**Supplied data**

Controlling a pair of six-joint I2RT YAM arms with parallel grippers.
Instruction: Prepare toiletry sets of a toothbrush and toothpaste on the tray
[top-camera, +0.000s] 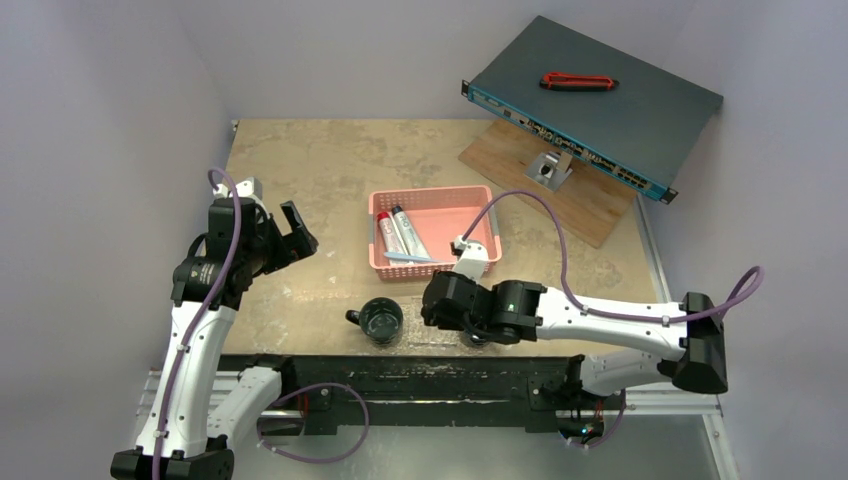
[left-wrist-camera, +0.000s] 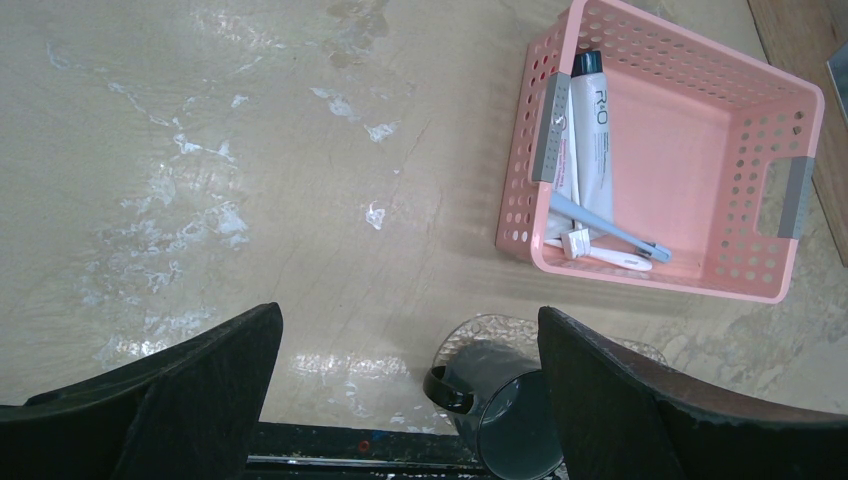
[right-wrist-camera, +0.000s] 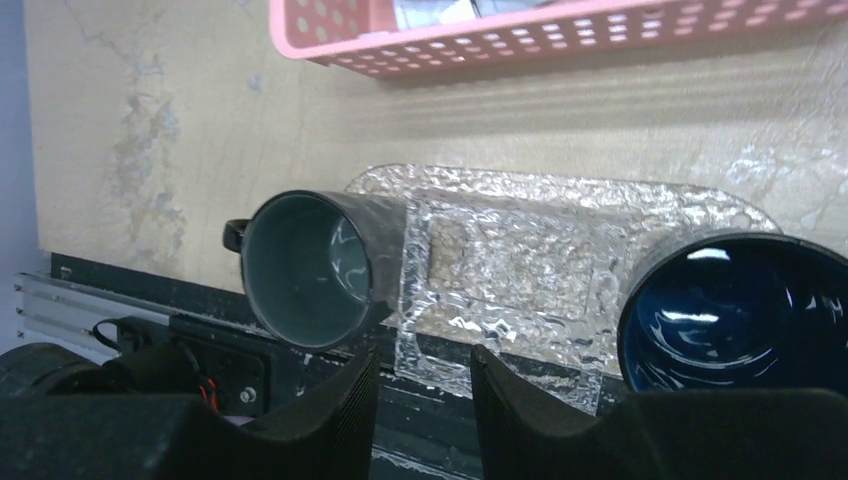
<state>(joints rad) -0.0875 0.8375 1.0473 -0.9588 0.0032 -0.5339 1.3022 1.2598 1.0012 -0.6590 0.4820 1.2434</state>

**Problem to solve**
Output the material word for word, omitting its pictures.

**Result for this task**
Controlling a pair of six-joint I2RT YAM arms with parallel grippers.
Instruction: Prepare toiletry sets of a toothbrush and toothpaste on the tray
[top-camera, +0.000s] 
[left-wrist-camera, +0.000s] 
[right-wrist-camera, +0.000s] 
<state>(joints rad) -0.0875 0.8375 1.0473 -0.9588 0.0032 -0.5339 1.3022 1.2598 1.0012 -0.6590 0.4820 1.2434</state>

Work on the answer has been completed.